The readers think of good structure as a plot that presents one coherent and complete story. In other words, does the beginning lead into a middle that leads to a satisfying conclusion? In addition to the story's overall construction, the readers also assess the screenplay's deeper, internal structural elements.

Questions considered in Structure:

  • Is there a beginning, middle, and end that flow smoothly from one to the next? Does the narrative form one coherent whole?

  • Regardless of the framework the screenwriter has chosen, do the existing structural beats function effectively (Pre‐Existing Life, Call to Action, Act One Decision, Midpoint, Climax, Resolution, Test of Character Change, etc.)? Do these beats appear at the proper times, in the order that is most effective? Or do certain beats seem to happen prematurely, without prior development, while others seem to happen too late?

  • Are there any other notable structural devices? Do they function effectively? (e.g. Flashbacks, Flashforwards, Cutaways, Non‐Linear Timeline, Plot Twists, Frame Story, Talking Heads, Montage, Dream Sequence, Voiceovers, Reversals, Contingencies, Vignette Structure, Ensemble Structure, Deus Ex Machina, "Ticking Clocks", etc.)

  • Does every scene move the story forward in terms of the plot progression, character arc, or both? Or are there scenes that could be removed and go unnoticed? Are there scenes that could be removed and their absence would not affect the logic of the narrative?

  • Are there discernible sub‐plots? What are they? Are they intrinsically related and relevant to the "throughline" or do they advance an overarching theme?

  • Do story details that are "planted" in the beginning "pay off" later on by aiding a resolution, demonstrating a comparison, servicing a joke, or reminding us of an important truth?

  • In general, are the most important moments shown and not told? Are scenes with the highest tension showcased? Or do key moments happen off screen?

  • Is there an "engine" worth mentioning that drives the plot forward? (competition, task that needs to be completed, time constraint, performance, key event, test, battle, etc). If so, does it function effectively to anchor the relevance of each event leading up to it?



Like Logic and Pacing, what the readers look for in the Tone section is consistency within the world established by the script itself. The easy way to think of this topic might be, "If it's a comedy, is it funny? If it's horror, is it scary?" They also look for tonal elements that are obviously out of place with the rest of the piece, tempered by an assessment of the writer's intention.
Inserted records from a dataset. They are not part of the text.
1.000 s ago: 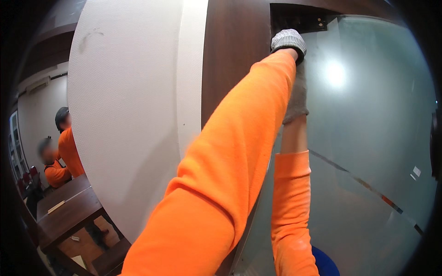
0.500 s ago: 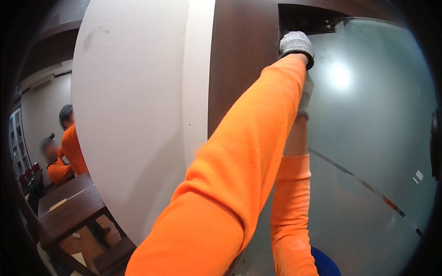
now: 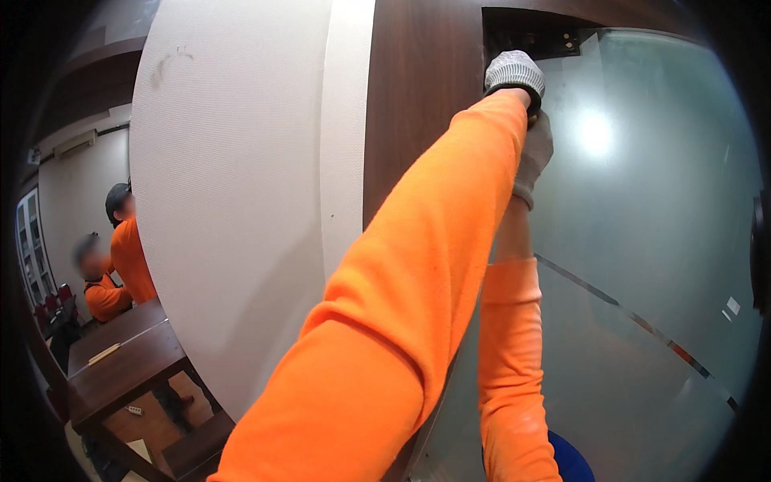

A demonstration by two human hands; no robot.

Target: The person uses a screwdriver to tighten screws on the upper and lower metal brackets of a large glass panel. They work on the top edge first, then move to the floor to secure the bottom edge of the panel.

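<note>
Both my arms reach up in orange sleeves to the upper corner of a frosted glass door (image 3: 642,193). My left hand (image 3: 514,71), in a light grey knit glove with a dark cuff, is at the dark metal fitting (image 3: 546,42) beside the brown wooden frame (image 3: 426,104). Its fingers are hidden from view. Just below, my right hand (image 3: 534,165) in a grey glove looks closed, partly behind my left wrist. A small brownish bit shows at its top, too hidden to name.
A pale textured wall (image 3: 233,161) stands left of the frame. Beyond it are two people in orange (image 3: 132,257) and a dark wooden table (image 3: 128,361). A blue round object (image 3: 570,459) sits low by the glass. A patterned strip (image 3: 650,325) crosses the door.
My right hand has risen slightly and turned outward, showing more beside my left wrist. My left hand stays almost in place at the fitting.
</note>
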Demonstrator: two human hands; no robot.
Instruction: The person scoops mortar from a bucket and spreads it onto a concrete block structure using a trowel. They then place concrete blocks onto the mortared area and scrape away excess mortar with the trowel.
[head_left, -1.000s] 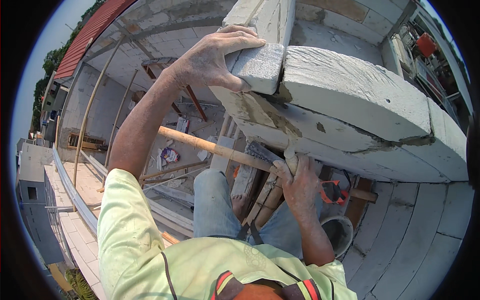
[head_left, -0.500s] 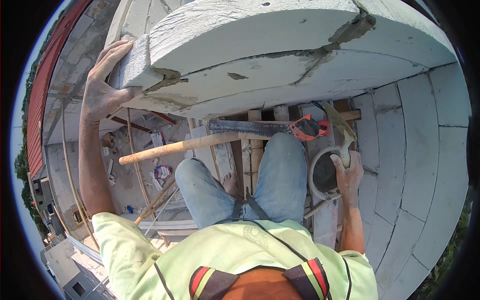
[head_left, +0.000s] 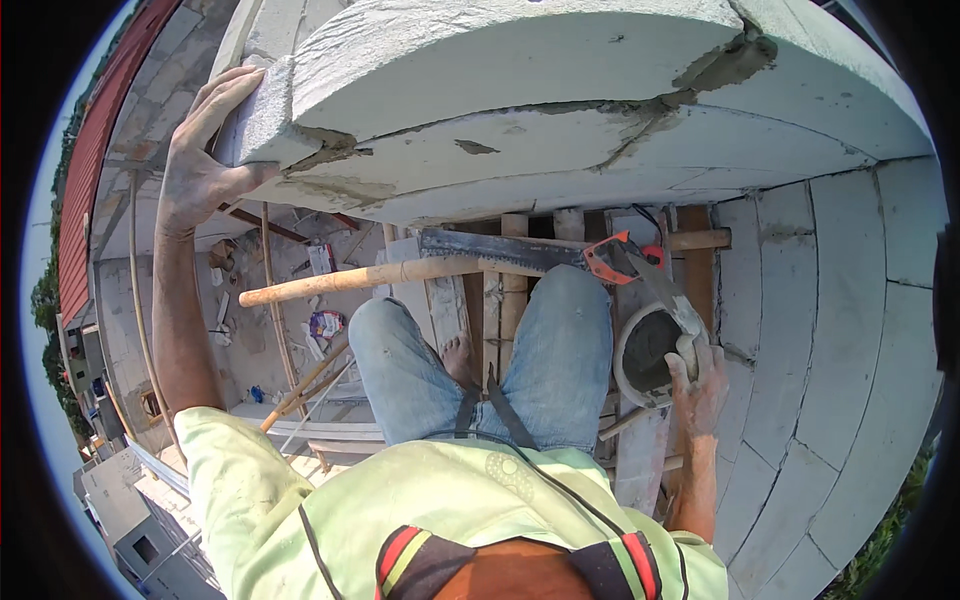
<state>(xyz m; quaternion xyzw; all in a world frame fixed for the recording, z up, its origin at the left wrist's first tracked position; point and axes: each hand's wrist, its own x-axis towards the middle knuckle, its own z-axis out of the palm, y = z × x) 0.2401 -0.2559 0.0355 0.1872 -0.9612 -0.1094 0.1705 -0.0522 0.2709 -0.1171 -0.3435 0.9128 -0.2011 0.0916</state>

Questions considered in Tone:

  • Is the tone effective within its genre? If it's a comedy, is it funny? If it's a drama, did you feel for the characters and does it tease out salient questions about relationships and our humanity? If it's a thriller, is it suspenseful and does it contain twists and turns?

  • Is the tone consistent throughout, or does it seem to change from one sequence to the next or shift from beginning to end? Are there scenes that felt jarring, unnatural, or dissonant? Does it start off as a comedy and end up a murder mystery, etc.?

  • Is the tone appropriate for the genre within the context of the writer's intention? For example, are there gratuitous sex scenes in a family/adventure, or are there a series of gruesome murders in an otherwise broad comedy?